Weed and CBD influencers engage in the same techniques used in other influencer marketing campaigns. They share pictures of CBD and cannabis products, mention cannabis brands in their posts, and give personal testimonials on the benefits of these products. In return, they receive compensation in the form of payment, commissions, or products. The difference is that they may have to approach marketing differently to remain compliant with laws, regulations, and TOS. Conversely, some influencers decide the risk is worth it and openly promote these products like they would any other. Sometimes this works quite well, as weed-related content will often #justgoviral.
Can Influencers Work with Cannabis Brands?
The truth is that influencers can partner with cannabis brands. They need to become very educated about what they are allowed to do legally and ethically. It’s also vital that they educate themselves on the policies of each social media platform.

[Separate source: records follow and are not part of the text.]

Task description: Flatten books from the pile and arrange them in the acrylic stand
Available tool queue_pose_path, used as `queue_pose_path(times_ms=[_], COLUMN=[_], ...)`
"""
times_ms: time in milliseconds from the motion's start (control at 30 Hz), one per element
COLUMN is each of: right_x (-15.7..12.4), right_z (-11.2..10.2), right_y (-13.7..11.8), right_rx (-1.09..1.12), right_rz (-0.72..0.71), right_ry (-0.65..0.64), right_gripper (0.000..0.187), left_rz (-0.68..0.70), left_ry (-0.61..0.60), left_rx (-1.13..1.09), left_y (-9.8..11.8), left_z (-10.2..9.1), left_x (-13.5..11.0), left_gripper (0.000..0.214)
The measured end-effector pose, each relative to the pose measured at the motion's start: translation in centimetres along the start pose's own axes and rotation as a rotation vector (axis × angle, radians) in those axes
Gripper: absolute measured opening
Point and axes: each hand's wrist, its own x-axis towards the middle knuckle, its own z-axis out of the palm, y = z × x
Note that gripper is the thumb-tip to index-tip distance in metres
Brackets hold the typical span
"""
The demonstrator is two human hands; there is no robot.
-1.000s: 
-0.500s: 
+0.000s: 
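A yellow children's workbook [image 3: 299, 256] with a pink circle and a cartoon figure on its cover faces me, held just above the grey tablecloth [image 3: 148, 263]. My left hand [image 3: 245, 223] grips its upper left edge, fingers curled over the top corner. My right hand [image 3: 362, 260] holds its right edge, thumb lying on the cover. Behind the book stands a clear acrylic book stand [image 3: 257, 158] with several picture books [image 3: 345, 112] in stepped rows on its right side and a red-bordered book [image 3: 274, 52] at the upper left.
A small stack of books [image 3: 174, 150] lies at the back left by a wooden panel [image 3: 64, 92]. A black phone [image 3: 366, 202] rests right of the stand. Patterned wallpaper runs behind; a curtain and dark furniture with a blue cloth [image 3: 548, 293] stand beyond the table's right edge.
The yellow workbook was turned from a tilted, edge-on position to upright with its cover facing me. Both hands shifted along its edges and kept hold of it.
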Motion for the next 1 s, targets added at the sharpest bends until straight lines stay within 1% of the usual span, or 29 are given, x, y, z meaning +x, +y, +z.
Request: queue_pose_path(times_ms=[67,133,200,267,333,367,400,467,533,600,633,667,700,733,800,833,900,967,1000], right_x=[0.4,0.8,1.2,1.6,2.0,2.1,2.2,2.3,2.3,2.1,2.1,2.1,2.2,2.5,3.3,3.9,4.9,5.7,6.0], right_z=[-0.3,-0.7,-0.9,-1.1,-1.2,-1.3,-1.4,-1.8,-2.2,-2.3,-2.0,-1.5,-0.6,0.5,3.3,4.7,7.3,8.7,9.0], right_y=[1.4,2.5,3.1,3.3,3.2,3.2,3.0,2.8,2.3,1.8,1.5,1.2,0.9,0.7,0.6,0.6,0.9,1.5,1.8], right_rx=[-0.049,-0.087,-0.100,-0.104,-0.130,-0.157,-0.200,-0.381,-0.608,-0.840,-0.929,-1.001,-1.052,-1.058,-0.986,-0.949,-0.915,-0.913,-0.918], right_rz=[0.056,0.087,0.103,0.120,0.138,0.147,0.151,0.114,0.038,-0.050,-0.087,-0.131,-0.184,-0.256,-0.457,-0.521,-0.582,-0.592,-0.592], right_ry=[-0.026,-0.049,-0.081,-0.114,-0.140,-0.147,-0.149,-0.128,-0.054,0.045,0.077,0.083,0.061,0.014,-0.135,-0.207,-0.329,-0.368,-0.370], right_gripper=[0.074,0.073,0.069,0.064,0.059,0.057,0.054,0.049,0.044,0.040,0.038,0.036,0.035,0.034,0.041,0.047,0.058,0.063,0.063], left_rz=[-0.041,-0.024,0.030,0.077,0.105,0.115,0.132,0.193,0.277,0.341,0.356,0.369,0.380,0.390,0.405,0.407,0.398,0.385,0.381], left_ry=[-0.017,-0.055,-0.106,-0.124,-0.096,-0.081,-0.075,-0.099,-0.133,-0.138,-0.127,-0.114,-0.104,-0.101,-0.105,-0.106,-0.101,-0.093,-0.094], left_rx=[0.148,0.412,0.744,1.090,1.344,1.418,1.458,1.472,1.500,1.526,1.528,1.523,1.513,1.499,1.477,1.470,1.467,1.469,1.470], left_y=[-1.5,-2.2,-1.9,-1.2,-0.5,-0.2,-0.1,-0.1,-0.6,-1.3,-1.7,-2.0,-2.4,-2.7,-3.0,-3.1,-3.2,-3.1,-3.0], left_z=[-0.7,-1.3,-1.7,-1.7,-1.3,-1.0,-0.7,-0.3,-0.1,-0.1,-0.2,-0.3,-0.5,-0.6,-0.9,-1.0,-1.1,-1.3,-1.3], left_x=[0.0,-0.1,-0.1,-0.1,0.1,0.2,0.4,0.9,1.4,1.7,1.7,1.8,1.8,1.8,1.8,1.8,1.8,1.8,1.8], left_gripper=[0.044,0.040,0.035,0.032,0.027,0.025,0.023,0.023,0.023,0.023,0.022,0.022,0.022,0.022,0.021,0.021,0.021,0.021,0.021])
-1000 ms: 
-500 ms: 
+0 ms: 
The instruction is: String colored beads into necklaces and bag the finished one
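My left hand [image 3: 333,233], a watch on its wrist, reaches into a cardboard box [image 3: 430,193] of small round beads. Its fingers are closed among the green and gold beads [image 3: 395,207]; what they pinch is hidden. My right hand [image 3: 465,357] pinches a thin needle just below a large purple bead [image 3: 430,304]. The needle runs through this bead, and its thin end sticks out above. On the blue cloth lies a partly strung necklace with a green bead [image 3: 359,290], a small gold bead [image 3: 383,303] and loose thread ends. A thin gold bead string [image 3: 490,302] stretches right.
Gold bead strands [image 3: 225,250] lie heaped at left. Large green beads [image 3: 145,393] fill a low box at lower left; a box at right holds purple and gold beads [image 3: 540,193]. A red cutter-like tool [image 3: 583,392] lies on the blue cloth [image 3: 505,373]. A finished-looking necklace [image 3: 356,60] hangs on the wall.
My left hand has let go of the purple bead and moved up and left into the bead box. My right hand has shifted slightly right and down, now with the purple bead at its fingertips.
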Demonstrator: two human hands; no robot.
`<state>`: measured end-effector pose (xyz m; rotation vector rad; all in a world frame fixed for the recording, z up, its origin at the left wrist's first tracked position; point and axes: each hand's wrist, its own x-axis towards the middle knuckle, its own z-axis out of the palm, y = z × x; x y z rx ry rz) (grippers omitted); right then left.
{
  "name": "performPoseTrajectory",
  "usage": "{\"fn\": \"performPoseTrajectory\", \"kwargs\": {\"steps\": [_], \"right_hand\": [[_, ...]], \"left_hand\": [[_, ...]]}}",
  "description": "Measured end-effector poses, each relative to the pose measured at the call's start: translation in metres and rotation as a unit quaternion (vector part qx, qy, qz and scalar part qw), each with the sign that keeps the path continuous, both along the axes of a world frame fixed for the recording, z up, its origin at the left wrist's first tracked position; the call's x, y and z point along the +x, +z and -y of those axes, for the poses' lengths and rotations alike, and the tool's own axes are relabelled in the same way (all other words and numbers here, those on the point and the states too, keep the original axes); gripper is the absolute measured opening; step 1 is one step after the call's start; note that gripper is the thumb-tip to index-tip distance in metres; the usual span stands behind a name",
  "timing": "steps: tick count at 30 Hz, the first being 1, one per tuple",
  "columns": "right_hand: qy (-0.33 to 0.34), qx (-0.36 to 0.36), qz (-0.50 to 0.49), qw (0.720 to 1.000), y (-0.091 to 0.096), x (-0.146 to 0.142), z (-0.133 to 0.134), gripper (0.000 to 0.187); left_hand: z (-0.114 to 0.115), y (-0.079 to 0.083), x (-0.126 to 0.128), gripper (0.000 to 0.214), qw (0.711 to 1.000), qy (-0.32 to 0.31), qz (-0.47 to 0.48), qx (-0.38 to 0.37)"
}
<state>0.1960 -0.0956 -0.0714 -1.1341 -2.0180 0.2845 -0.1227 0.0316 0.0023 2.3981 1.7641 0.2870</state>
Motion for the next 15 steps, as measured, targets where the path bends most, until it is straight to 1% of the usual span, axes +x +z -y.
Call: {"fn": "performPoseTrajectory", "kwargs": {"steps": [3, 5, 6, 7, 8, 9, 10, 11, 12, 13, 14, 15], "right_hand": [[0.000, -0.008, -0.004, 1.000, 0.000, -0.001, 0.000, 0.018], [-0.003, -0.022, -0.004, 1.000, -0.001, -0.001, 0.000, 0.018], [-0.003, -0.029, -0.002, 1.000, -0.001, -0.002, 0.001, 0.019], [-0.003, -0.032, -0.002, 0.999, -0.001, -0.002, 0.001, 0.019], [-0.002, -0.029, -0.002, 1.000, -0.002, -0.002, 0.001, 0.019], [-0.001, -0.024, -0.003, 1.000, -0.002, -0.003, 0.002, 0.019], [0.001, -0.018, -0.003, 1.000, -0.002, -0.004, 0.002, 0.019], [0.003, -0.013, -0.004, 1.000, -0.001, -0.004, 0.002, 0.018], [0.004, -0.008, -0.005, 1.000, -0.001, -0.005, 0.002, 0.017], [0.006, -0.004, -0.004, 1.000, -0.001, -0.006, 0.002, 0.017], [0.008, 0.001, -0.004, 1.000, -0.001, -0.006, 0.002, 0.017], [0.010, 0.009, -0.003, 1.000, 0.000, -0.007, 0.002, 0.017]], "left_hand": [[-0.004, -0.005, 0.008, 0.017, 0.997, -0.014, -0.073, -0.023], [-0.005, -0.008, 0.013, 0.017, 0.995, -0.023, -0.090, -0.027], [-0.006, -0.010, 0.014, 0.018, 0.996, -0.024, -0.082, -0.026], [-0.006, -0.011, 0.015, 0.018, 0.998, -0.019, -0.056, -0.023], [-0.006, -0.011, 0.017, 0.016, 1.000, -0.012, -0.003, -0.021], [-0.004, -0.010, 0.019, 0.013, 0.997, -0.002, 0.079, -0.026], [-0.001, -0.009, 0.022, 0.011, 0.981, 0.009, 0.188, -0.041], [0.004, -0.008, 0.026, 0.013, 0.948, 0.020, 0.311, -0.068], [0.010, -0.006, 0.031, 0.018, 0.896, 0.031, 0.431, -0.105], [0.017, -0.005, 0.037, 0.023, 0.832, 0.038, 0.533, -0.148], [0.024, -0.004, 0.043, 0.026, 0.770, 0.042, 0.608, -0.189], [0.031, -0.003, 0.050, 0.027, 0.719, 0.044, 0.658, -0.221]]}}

Finally, if an influencer works with several brands, they should consider any behavioral or morality clauses. They could lose other sponsorships if they’ve agreed not to promote businesses in this category.
Promoting Non-Plant Touching Brands
Some influencers work around legal and ethical concerns by strictly collaborating with cannabis brands in the industry’s “non-plant-touching” side. These companies sell products directly or indirectly related to them. CBD, and hemp. However, their work doesn’t involve coming into contact with the actual plant or its by-products. That includes clothing, packaging, apps, games, lights, accessories, software, and tourism products affiliated with the industry.
Promoting Plant Touching Brands
If you decide to work directly with brands that do “touch the plant,” you aren’t alone. This influencer niche is growing exponentially. However, you should be prepared to take steps to mitigate any risk and understand that your account could be suspended or deleted if it gets red-flagged. Here are some tips for working successfully with cannabis and CBD brands:
- Work only with trustworthy brands verified by platforms like Just Go Viral.
- Consider marking your account as 18+ or 21+ depending on the platform.
- Be sure to promote brands and products but not the sale of those products.
- Don’t respond to DM engagement about weed products.
- Edit your bio so that it doesn’t include mention of sales of any kind.
- Think twice about posting pictures of yourself using cannabis products, even if they are legal where you are.
For example, if you post a picture of a “pre-roll” still in its packaging along with a positive review of the product, you are probably okay. If you post a picture of yourself smoking the pre-roll with a post encouraging people to buy the product, you could face some issues.
Keep in mind that all of this is a grey area for social media platforms, as well. Many are still hammering out their policies, and the algorithms are imperfect. The truth is that there are influencers who have been directly promoting the sale of such products without ever being sanctioned. Some influencers have been banned from platforms for much less harmful activities. The point is that influences take a risk when engaging with the cannabis industry.
Building a Following as a Weed Or Cannabis Influencer
Its brands are just as selective as other companies when it comes to working with influencers. They are looking for established influencers with a large audience that is likely to use these products. In the case of weed influencing, engagement and trust are often more important than follower metrics. A successful cannabis influencer will spend quite a bit of time relationship building and nurturing their following.
Networking is critical, as well.
Brands want to work with people who are already part of the cannabis community. Most don’t have time or resources to get influencers in other niches up to speed. Connect with other weed influencers, showcase cannabis on non-promotional posts, and learn as much as you can about cannabis advocacy.
Final Thoughts: Be Prepared for the Future
If influencers decide to hold out on working with cannabis brands, that’s completely understandable. However, keep looking to the future. There’s a chance that before long, promoting cannabis will be no different than promoting any other product.